Beyond these two factors, the country’s economic success can also be attributed to another source. Unlike India, which has made mostly piecemeal interventions in its social sector, several Bangladeshi governments, regardless of their ideological underpinnings, have made vast strides in boosting maternal health and providing rudimentary health care. These interventions have helped reduce infant mortality, alleviated widespread malnutrition, and fended off a range of diseases.
But despite Dhaka’s smart economic planning, political trends in the country remain a cause for considerable concern. Unbridled political power concentrated in the hands of the ruling party could, over time, contribute to cronyism and corruption—a development that would damage the country’s economic progress.
Like several other countries, Bangladesh has been increasingly lurching toward authoritarianism. Prime Minister Sheikh Hasina, the daughter of the founder of the country, Sheikh Mujibur Rahman, is in her fourth term in office with her party, the Awami League, whose coalition controls 288 out of 300 directly elected seats in Parliament. The 2018 elections which saw her reelection were marked by allegations of widespread electoral irregularities. Earlier that year, the leader of the principal opposition party, the Bangladesh Nationalist Party, was given a 17-year prison term on charges of corruption. The opposition, quite unsurprisingly, has alleged that these charges are baseless and politically motivated.
Hasina has shown no interest in tolerating any legitimate challenge to her government. Her government has used existing and new legislation to harass, intimidate, and silence dissidents and critics. One of the most striking examples of these practices was the 2018 detention of a noted photographer and activist, Shahidul Alam, for his support for schoolchildren who were protesting the poor quality of traffic safety in Dhaka. Alam, who was ultimately released after an international outcry, was forced to spend more than 100 days in custody, during which time he was tortured. Beyond the dubious grounds for his confinement, the government has also used a draconian law, the Digital Security Act of 2018, to suppress dissent. With its sweeping provisions on speech on the Internet, Dhaka can now impose on its critics a sentence of up to 10 years in prison.
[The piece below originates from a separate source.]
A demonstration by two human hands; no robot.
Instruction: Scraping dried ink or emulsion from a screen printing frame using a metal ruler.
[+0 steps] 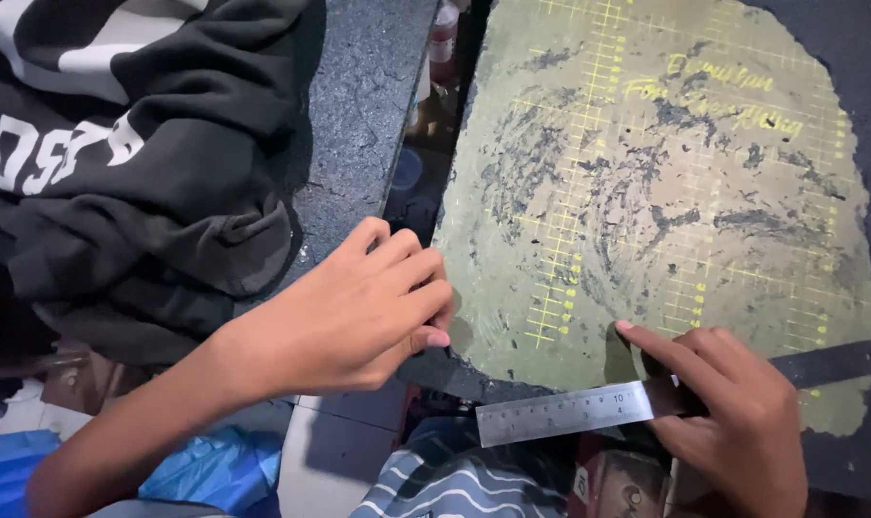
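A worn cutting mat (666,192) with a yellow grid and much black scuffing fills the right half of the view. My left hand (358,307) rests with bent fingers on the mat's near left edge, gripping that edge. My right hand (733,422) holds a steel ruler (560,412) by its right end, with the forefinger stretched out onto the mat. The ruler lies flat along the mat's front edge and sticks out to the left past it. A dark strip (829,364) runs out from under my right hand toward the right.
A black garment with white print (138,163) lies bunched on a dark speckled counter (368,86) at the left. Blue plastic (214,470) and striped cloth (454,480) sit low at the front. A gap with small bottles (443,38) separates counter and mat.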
This suppression of dissent in inherently undesirable, as it corrodes democratic norms. Worse still, it can give leeway to corruption and cronyism, as electronic news outlets will be chary of investigating dubious practices. In the end, those willing to cozy up to the government but willing to cut corners could end up counting on its protection. Others could easily run afoul under the sweeping provisions of the act.
Bangladesh’s economic progress is certainly worth celebrating. However, a couple of caveats are in order. A reliance on a single sector—the garment industry—does not bode well for its economic future. For example, an economic downturn in any of the countries that import its garments can exact significant costs on this industry. Nor, for that matter, can it indefinitely count on the receipt of remittances. As the coronavirus pandemic has demonstrated, migrant workers can be shed at a moment’s notice.
Finally, if at least part of the gains came from empowering the country’s poorest, those advances could easily be reversed by a turn toward authoritarianism, which would lead to policies designed for an elite class focused on preserving its political and economic capital. For Bangladesh’s economic success to continue, it needs to return to one of its founding principles, back when it was Kissinger’s basket case: democracy.